Count the lines in the entries below that include the word "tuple". Give nothing but the number.

INPUT FOR THIS TASK:

▼

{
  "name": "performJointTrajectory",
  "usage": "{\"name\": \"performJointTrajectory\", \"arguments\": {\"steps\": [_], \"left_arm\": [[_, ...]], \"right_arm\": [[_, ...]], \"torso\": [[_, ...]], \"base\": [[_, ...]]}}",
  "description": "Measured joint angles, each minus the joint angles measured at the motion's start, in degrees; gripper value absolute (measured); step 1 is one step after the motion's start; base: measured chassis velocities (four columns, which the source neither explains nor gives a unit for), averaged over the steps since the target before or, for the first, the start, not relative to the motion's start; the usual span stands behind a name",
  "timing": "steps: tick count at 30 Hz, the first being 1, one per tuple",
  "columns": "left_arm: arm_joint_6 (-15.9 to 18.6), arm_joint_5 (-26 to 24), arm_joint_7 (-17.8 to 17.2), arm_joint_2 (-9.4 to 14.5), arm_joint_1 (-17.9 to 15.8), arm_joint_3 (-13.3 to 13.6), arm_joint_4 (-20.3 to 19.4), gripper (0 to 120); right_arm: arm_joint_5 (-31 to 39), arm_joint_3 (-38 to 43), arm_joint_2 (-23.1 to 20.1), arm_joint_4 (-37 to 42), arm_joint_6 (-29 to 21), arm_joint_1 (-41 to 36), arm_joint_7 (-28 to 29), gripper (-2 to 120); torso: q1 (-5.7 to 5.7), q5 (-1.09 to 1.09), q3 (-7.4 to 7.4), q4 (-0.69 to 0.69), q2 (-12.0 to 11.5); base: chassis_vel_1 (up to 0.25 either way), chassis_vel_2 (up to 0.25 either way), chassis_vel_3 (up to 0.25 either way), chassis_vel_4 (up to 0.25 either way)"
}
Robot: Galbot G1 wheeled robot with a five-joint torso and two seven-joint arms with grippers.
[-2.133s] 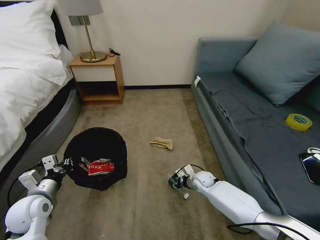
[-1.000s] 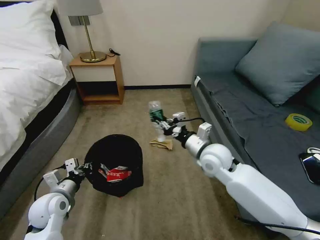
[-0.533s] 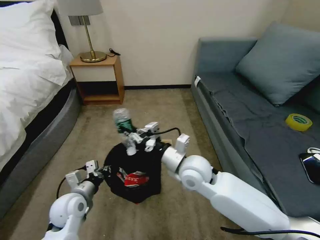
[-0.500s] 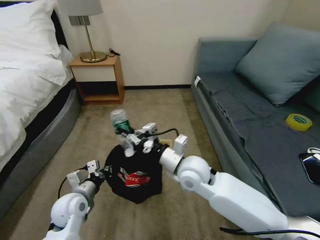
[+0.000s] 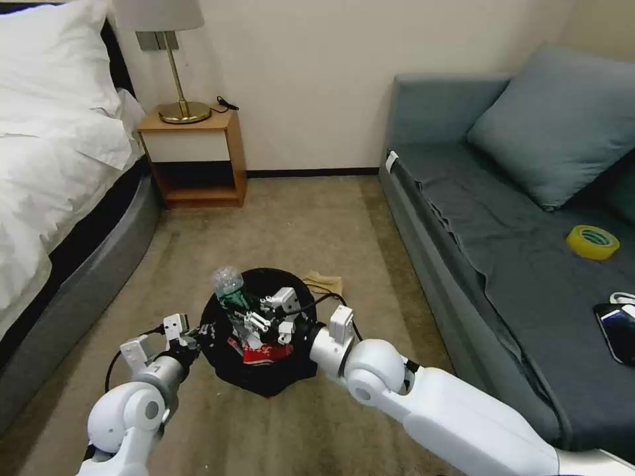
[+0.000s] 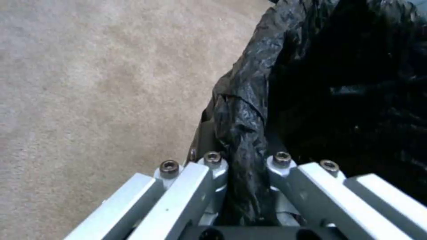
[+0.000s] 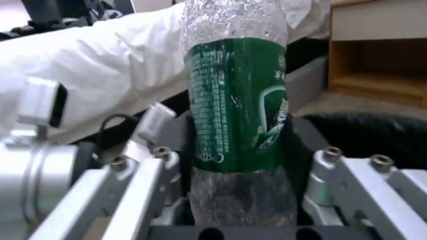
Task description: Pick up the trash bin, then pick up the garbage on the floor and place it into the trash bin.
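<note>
Bed [image 5: 46, 152] at left; grey sofa [image 5: 516, 218] at right, bearing a cushion [image 5: 562, 119], a yellow tape roll [image 5: 592, 242] and a black phone [image 5: 618, 330]; wooden nightstand [image 5: 195, 155] with lamp [image 5: 173, 66] against the far wall; beige carpet [image 5: 311, 218] between.

Trash bin [image 5: 228, 363], black-lined, at centre foreground above the carpet, tilted slightly toward the camera; red-and-white wrapper [image 5: 268, 354] inside.

Left gripper [image 5: 195, 334] at the bin's left rim, fingers [image 6: 209, 180] closed on the bunched black bag and rim, one inside, one outside.

Right gripper [image 5: 254, 322] over the bin's mouth, fingers [image 7: 151, 180] clamped on the lower body of the green bottle [image 5: 228, 291], bottle base upward.

Crumpled tan paper [image 5: 323, 283] on the carpet just behind the bin's far right rim.
</note>
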Motion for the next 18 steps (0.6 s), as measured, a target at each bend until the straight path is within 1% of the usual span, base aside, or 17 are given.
{"name": "performJointTrajectory", "arguments": {"steps": [1,2,4,5,9,10,11,13,14,16,17,18], "left_arm": [[0.0,0.0,0.0,0.0,0.0,0.0,0.0,5],[0.2,-0.8,0.0,0.1,0.1,-0.2,-0.4,5],[0.2,-1.3,0.0,0.2,0.2,-0.3,-0.6,5],[0.2,-1.3,0.0,0.2,0.2,-0.3,-0.6,5],[0.2,-1.8,0.0,0.4,0.4,-0.7,-0.7,5],[0.2,-1.8,0.0,0.4,0.4,-0.7,-0.7,5],[0.2,-1.9,0.0,0.4,0.4,-0.8,-0.7,5],[0.2,-2.1,0.0,0.5,0.4,-1.2,-0.7,5],[0.2,-2.1,0.0,0.5,0.4,-1.2,-0.7,5],[0.2,-2.2,0.0,0.6,0.3,-1.5,-0.5,5],[0.1,-2.1,0.0,0.6,0.2,-1.8,-0.3,5],[0.0,-2.1,0.0,0.6,0.2,-1.9,-0.2,5]], "right_arm": [[0.0,0.0,0.0,0.0,0.0,0.0,0.0,40],[-0.6,0.1,0.2,-0.5,0.1,-0.4,-0.2,45],[-1.1,0.2,0.5,-0.8,0.1,-0.7,-0.3,49],[-1.1,0.2,0.5,-0.8,0.1,-0.7,-0.3,49],[-2.4,0.3,0.7,-1.2,0.1,-1.0,-0.3,67],[-2.4,0.3,0.7,-1.2,0.1,-1.0,-0.3,67],[-2.5,0.3,0.7,-1.2,0.1,-1.0,-0.3,70],[-3.2,0.6,0.3,-0.9,0.1,-1.1,-0.1,82],[-3.2,0.6,0.3,-0.9,0.1,-1.1,-0.1,82],[-4.5,1.5,0.1,-0.2,0.1,-1.1,0.8,90],[-5.7,2.4,0.0,0.2,0.1,-1.4,1.5,96],[-6.4,3.0,0.0,0.3,0.0,-1.6,1.7,97]], "torso": [[0.00,0.00,0.00,0.00,0.0],[0.00,0.00,0.00,0.00,0.0],[0.00,0.00,0.00,-0.01,0.0],[0.00,0.00,0.00,-0.01,0.0],[0.00,0.00,0.00,-0.01,0.0],[0.00,0.00,0.00,-0.01,0.0],[0.00,0.00,0.00,-0.01,0.0],[0.00,0.00,0.00,-0.01,0.0],[0.00,0.00,0.00,-0.01,0.0],[0.00,0.00,0.00,-0.01,0.0],[0.00,0.00,0.00,0.00,0.0],[0.00,0.00,0.00,0.00,0.0]], "base": [[0.000,0.000,0.000,0.000],[0.000,0.000,0.000,0.000],[0.000,0.000,0.000,0.000],[0.000,0.000,0.000,0.000],[0.000,0.000,0.000,0.000],[0.000,0.000,0.000,0.000],[0.000,0.000,0.000,0.000],[0.000,0.000,0.000,0.000],[0.000,0.000,0.000,0.000],[0.000,0.000,0.000,0.000],[0.000,0.000,0.000,0.000],[0.000,0.000,0.000,0.000]]}}
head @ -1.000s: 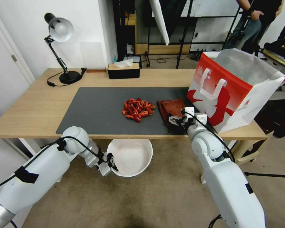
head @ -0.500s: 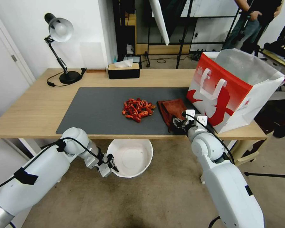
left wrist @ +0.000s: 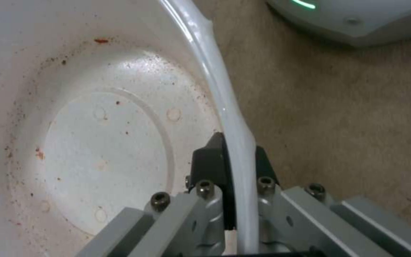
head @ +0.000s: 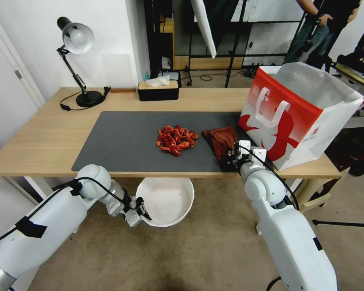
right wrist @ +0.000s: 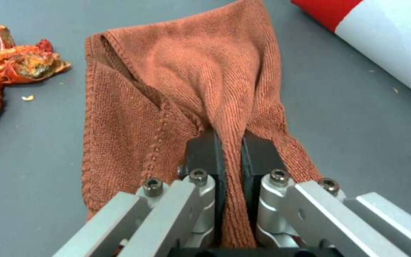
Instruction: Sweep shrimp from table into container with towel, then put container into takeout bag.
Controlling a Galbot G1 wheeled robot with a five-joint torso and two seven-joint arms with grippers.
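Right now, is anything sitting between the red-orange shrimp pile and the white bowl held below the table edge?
Nothing visible: bare dark grey mat separates the shrimp pile from the table edge, with the round white plastic bowl below.

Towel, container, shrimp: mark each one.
towel (right wrist: 191,78), right wrist view, on its bunched middle.
container (head: 166,201), head view, on its inner floor.
shrimp (head: 174,140), head view, on the heap's centre.

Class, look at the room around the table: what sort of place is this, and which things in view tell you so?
Probably a robotics lab or test room, not a kitchen or restaurant. The table stands on plain carpet with a desk lamp, and behind it are black stands and loose cables on the floor.
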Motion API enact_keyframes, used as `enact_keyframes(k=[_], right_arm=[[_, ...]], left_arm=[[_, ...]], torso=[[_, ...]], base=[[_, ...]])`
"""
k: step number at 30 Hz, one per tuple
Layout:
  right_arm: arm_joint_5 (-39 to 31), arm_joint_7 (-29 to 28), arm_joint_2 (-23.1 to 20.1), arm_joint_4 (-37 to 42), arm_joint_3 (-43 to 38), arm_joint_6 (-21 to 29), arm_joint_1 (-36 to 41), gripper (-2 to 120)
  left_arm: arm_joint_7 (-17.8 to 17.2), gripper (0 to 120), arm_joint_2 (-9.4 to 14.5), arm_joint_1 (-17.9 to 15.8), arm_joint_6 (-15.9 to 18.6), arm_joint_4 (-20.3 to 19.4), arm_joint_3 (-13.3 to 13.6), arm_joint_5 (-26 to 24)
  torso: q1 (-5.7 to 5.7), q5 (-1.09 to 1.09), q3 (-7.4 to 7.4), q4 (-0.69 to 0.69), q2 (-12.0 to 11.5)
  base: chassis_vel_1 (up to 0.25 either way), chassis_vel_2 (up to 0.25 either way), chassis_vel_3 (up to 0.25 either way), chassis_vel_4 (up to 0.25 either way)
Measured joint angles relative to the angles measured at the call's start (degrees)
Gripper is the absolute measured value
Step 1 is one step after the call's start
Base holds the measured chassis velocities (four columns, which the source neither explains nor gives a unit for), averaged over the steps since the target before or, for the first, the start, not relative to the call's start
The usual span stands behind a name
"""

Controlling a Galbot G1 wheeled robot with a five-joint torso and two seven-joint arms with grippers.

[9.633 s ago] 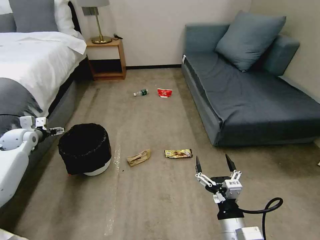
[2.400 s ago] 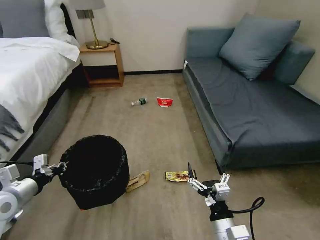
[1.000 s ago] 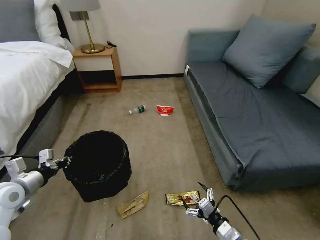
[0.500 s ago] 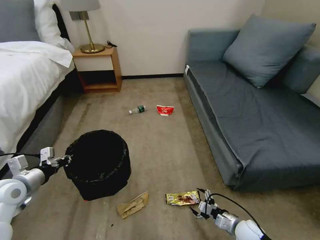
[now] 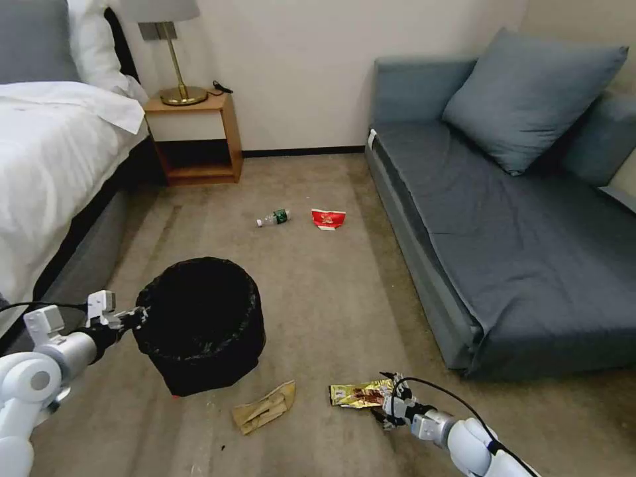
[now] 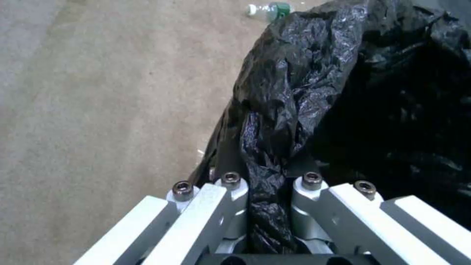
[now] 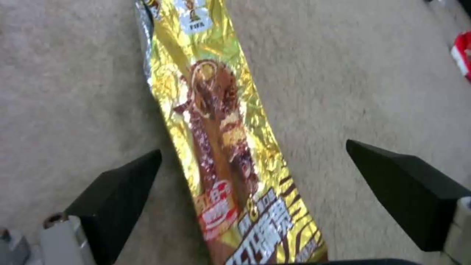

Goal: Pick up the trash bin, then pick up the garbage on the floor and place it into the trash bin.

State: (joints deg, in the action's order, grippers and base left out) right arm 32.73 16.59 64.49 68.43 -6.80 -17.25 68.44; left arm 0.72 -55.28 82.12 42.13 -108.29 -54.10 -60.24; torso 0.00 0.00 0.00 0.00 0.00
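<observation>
The trash bin (image 5: pixel 199 324), lined with a crinkly black bag, hangs tilted just above the carpet. My left gripper (image 5: pixel 136 317) is shut on its rim; the left wrist view shows the bag (image 6: pixel 343 92) pinched between the fingers (image 6: pixel 230 191). My right gripper (image 5: pixel 389 401) is open, low at the right end of the gold snack wrapper (image 5: pixel 358 394). In the right wrist view the wrapper (image 7: pixel 216 121) lies flat between the two black fingertips (image 7: pixel 123 184). A crumpled brown paper bag (image 5: pixel 265 407) lies left of the wrapper. A small bottle (image 5: pixel 273 217) and a red-and-white packet (image 5: pixel 328 218) lie farther off.
A bed (image 5: pixel 46 165) runs along the left and a wooden nightstand (image 5: pixel 195 136) with a lamp stands at the far wall. A grey-blue sofa (image 5: pixel 530 232) fills the right side. Open carpet lies between bed and sofa.
Over the last second my right gripper has dropped lower and moved in over the gold wrapper's right end. The bin has shifted slightly right with my left gripper.
</observation>
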Motion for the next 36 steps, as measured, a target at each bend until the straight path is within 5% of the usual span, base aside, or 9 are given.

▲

RESULT OF THIS TASK: 2